**INSTRUCTIONS TO FOLLOW**
Every line of the listing should be repeated exactly.

**MATERIAL PROVIDED**
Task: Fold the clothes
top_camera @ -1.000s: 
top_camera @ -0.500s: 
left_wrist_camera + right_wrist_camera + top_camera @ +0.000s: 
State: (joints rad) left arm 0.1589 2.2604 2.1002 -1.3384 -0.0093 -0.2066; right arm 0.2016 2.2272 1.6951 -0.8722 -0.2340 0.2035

**SOLUTION TO THIS EXERCISE**
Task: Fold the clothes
top_camera @ -1.000s: 
top_camera @ -0.500s: 
left_wrist_camera + right_wrist_camera + top_camera @ +0.000s: 
State: (joints rad) left arm 0.1589 2.2604 2.1002 -1.3384 -0.0093 -0.2066; right arm 0.2016 2.2272 1.6951 -0.8722 -0.2340 0.2035

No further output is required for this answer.